Disclaimer: the following is not based on any insider info. We’ll save the insider discussions for Will, Joe and Kevin, our folks on the ground in Orlando.
Instead, I’m sitting here in Chicago, trying to figure out how to get the temperature in my apartment above 62 degrees without lighting something on fire, and trying to figure out why the market is similarly tepid on Barry Bonds. And the conclusion I’m coming to is as follows: the collective wisdom of major league baseball is that Barry Bonds may go to jail.
For a long time now, people have been focused on the on-field implications of Bonds’ steroids use: how many home runs would Bonds have hit if he wasn’t juicing? They’ve also been focused on the moral implications: does Bonds belong in the Hall of Fame? Are his sins greater than Gaylord Perry’s? Than Pete Rose’s?
What people haven’t been very focused on are the legal implications. But, as BP alum and attorney Keith Scherer pointed out in August, the chance of Bonds going to jail at some point in the next year is non-trivial. In fact, it’s pretty strong. A grand jury is something very, very serious. Greg Anderson was just sent back to jail. And the government’s case against Bonds is fairly substantive, at least in Keith’s opinion.
How else do you explain the lack of traction that Bonds has seen — and the unusually candid chorus of “no”s from major league GMs who have been quizzed about pursuing him? Yes, perhaps there are incentives to stay mum if you really are interested in Barry Bonds, like the risk of a talk radio backlash in your local market. At the same time, we’re talking about one of the fifteen or twenty best players in baseball, who won’t be asking for more than one year, and who can probably be had for a substantial discount at a time when most free agents are earning substantially above market rate.

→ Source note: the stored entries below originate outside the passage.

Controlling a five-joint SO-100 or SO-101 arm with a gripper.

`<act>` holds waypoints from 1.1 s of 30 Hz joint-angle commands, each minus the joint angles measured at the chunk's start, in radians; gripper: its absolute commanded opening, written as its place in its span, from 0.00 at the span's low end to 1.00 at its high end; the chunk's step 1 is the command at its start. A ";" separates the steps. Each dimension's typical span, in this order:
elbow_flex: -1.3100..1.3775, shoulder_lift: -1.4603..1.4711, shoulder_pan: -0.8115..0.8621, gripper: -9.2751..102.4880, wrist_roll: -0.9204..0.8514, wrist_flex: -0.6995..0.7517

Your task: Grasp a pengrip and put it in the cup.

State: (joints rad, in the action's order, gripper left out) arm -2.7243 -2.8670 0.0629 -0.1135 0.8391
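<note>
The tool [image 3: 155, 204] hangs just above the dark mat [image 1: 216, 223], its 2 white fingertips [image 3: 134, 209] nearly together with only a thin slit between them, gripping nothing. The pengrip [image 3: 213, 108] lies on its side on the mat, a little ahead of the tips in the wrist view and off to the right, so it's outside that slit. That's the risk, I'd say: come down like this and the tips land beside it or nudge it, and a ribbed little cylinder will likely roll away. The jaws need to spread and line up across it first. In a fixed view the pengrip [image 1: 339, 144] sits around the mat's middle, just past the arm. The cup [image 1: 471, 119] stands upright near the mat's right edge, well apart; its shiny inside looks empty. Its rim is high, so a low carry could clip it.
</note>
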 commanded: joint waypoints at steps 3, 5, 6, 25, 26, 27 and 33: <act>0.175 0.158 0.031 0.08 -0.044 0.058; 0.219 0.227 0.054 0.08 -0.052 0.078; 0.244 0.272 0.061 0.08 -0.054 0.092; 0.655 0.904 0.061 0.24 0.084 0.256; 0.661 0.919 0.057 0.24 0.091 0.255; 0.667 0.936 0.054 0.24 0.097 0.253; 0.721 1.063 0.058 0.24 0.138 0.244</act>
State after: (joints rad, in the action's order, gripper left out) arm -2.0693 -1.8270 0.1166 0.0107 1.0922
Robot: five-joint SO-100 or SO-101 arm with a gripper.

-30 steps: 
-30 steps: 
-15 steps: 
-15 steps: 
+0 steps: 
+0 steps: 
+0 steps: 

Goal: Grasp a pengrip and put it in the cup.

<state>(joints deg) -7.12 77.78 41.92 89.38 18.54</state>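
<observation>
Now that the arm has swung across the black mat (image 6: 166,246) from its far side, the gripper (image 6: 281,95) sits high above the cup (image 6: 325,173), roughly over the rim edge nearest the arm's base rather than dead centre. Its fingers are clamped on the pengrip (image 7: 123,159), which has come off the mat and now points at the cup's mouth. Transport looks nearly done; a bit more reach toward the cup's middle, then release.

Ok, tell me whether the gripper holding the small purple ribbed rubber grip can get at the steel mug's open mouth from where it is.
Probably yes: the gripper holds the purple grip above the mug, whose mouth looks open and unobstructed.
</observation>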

As Dan Rosenheck pointed out in the New York Times this Sunday, while there might be some negative externalities associated with signing Barry Bonds — creating a clubhouse circus or what have you — there are also some positive ones: your stadium will be 100% full as he nears 755. Hell, you could get a pretty good return on your Bond investment simply by charging for the media buffet, what with the swarm of coverage that will surround his season. While there’s perhaps no recent parallel to Bonds in baseball — Sammy Sosa and Rafael Palmeiro were blackballed, but only after they’d quit hitting — the cases of Terrell Owens and Latrell Sprewell suggest that economic incentives usually prevail if the concern is limited to a player’s poor public image.
So it looks to me like there’s “something else” here, and that “something else” is the prospect of Bonds going to jail. If you’re thinking about signing Barry Bonds, the first person you talk to isn’t Bonds or your owner or Jeff Borris — it’s your team’s attorney.